Müslümanlık adına bayrağı elden bırakmayanlar yani din davası güdenler Hristiyan ve Budist dünyasında da eşdeşleriyle birlikte aynı yöntemleri uyguluyorlar: Palavra, yalan, mucizeler vesaire. Endonezya nasıl müslüman oldu diye yazıp çağırın vidyoları dinleyin dini imanı elden bırakmayanların esatirlerini.
13 Şubat 1755’te Gianti Anlaşması ile Cava Adası'nı yani bugünkü Endonezya’nın en büyük adası ve Güneydoğu Asya’daki en büyük İslâm devletini ikiye bölen İngilizlerin 6 yıllık idaresini de katarsak, Felemenkler; 1813 yılına kadar 4 lokmaya ayırmışlardı. Ardından 1941 yılına kadar çoğunluğu müslüman olan Endonezya adalarını 250 (yazı ile ikiyüzelli) özerk bölgeye (lokma) ayırmışlardı.

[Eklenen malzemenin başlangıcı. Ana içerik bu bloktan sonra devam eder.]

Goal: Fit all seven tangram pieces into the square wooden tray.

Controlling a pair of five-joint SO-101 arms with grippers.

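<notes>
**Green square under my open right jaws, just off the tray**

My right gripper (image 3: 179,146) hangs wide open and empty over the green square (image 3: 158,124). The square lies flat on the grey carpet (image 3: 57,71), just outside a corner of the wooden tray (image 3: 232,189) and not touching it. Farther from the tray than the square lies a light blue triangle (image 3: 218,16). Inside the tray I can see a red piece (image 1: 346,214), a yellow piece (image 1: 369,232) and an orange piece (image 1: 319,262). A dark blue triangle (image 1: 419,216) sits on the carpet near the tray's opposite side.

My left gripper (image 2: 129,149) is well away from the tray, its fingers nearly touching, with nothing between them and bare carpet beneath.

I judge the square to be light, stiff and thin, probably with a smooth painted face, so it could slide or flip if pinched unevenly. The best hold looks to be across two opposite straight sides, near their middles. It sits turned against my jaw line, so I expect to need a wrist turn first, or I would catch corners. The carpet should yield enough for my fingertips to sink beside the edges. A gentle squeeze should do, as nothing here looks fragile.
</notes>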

Bizim din davası anlatan din kardeşlerimize Endonezya Adalarına giden dürüst müslüman tacirle karşılaşan Endonezya Kralı sözüm ona etkilenmiş de ihtida etmiş. Atma bre Recep! Adam sömürüp kemirdiği ülkeye dürüst tacirin girmesine izin verir mi hiç? O kadar saf mı?

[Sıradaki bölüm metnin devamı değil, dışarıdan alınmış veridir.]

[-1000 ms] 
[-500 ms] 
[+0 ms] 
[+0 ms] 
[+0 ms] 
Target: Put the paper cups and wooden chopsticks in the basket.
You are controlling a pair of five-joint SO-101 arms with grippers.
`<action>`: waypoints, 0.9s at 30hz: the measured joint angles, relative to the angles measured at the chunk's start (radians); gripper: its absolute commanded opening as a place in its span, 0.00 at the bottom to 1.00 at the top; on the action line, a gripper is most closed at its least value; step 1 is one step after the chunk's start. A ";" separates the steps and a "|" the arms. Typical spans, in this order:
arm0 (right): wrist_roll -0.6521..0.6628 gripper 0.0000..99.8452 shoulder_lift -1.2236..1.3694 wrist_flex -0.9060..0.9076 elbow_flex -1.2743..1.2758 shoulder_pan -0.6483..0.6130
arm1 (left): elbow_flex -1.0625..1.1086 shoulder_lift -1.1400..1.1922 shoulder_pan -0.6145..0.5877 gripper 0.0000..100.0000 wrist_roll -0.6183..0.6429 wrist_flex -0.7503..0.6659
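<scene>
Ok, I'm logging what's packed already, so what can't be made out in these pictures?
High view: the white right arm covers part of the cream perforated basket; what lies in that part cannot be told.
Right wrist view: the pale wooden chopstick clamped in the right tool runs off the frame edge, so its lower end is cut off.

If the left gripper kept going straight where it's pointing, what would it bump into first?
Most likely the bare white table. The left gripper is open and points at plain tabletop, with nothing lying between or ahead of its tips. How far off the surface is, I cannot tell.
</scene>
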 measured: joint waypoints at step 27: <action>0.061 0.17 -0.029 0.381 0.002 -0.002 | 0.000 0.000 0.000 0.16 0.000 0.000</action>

Bu insanlara şu soruyu soruyorum: Bir din yalan üzerine inşa edilebilir mi?
Japonya’da hükümet dinleri istismar eden tarikatları izler. Yetmez bir de halkını uyarır: Şunlar hırsız. Şunlar bağış kaçakçısı. Şunlar da vergi kaçakçısı diye. Gidin sıradan bir Japona sorun. Türkiye’de Mun Tarikatı Japonya’da Birleşik Kilise (Tooitsu Kyookai) olarak bilinen tarikatı. Alacağınız yanıt hep aynı kelime olacaktır: Saitei! En kötü, en düşük. Neden böyle? Çünkü halka hükümeti bilgi verir de ondan. Ondan sonra bu belalara bulaşıp 6 yaşındaki çocuğunun öldürülmesine sebep olan cinci – rahip karışımı din adamını değil babasını suçlar.

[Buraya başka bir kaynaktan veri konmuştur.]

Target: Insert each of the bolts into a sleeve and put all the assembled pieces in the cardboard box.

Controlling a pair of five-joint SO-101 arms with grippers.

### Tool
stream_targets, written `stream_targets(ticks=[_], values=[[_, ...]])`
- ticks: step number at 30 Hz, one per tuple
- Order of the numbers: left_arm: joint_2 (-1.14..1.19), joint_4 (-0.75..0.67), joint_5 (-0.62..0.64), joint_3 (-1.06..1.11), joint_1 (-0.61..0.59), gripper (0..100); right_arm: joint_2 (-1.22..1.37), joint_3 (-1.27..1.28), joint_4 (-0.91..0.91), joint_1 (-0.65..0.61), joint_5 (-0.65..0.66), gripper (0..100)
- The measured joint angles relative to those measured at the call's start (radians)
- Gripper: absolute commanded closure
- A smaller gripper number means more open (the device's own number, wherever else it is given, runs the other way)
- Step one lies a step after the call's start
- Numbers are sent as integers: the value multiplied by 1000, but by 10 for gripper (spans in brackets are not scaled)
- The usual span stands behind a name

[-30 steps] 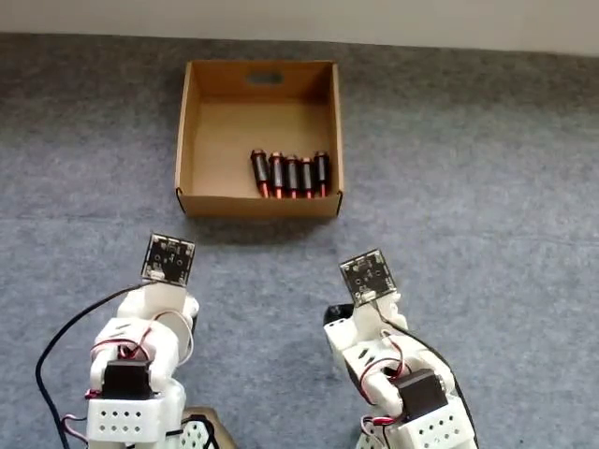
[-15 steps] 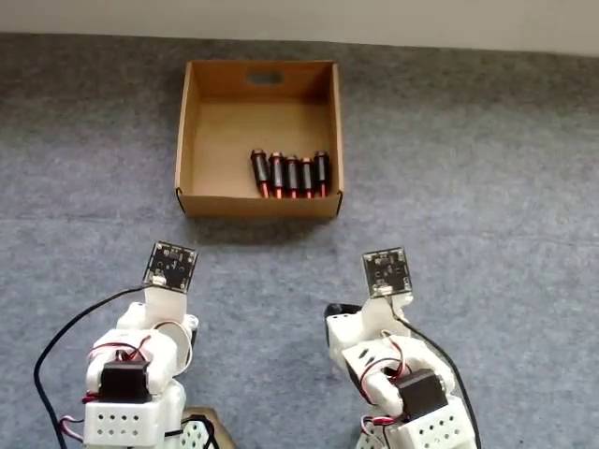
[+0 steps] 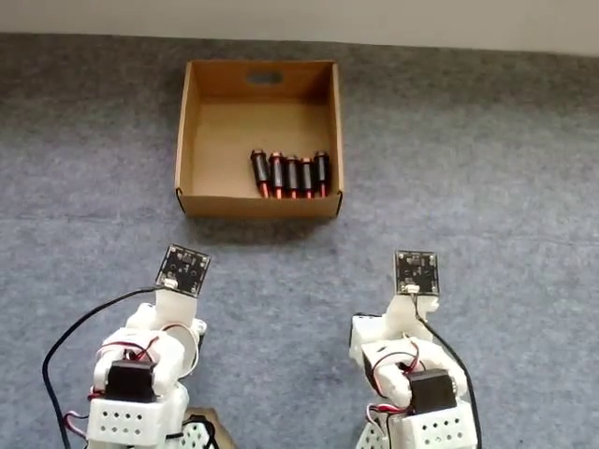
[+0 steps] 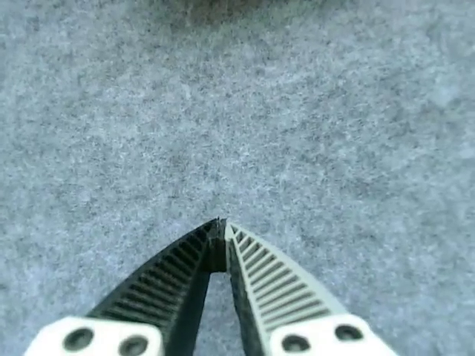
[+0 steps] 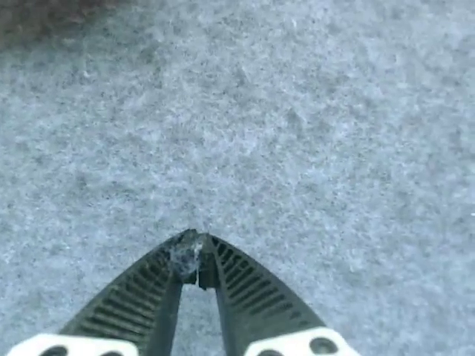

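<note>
Grey felt-like covering spreads across the bench (image 3: 487,187) in the high view, leaving open room on every side of the cardboard box (image 3: 184,131) toward the far edge. Five assembled pieces (image 3: 292,175) lie side by side against the box's near wall. At the near edge the left arm (image 3: 140,365) and the right arm (image 3: 412,369) sit folded, well apart from the box.

From the left wrist, the left claw (image 4: 223,226) is closed, tips touching, above bare covering.

From the right wrist, the right claw (image 5: 194,243) is likewise closed on nothing, with what may be lint at its tips.

place: looks like a robot lab | signs: grey fuzzy carpet desk (image 3: 505,168), two white plastic robot arms (image 3: 140,374) with bare red wires
</note>
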Motion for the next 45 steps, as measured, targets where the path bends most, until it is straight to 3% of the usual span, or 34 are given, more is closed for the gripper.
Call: stream_targets(ticks=[3, 10, 13, 38, 45], values=[[0, -3, 8, 0, 2, 990, 0, 0, 0, 0, 0, 991], [0, -3, 265, 0, 2, 992, 0, 0, 0, 0, 0, 991], [0, -3, 315, 0, 2, 992, 0, 0, 0, 0, 0, 991], [-15, -3, 325, 2, 3, 992, 0, 0, 0, 0, 0, 991], [-23, -3, 325, 2, 57, 992, 0, 0, 0, 0, 0, 991]])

Gelelim dürüst müslüman tacir masalına. Uzağa gitmeyelim. Üsküdar diye bir ilçe var İstanbul’da. O ilçede Mimar Sinan’ın yaptırdığı İskele Camisi’nin hemen arkasındaki hamamda satırların yazarı 1982 yılında banyo etmişti. Şimdi 2022 Ocak ayında o tarihi hamamın yerinde ne var bilmiyorum. Ama 2017’de İstanbul’a gittiğimde içim cızladı. Gözlerim yaşardı. Kitabına uydurulmuş ve market yapılmıştı.
Ey din davası güdenler. Size baktıkça sizin dininizden buz gibi soğuyorum. Sizinkini değil Nur Dağı yokuşunda hissettiğim benim Hz. Muhammedimi de size kaptırmaya hiç mi hiç niyetim yoktur.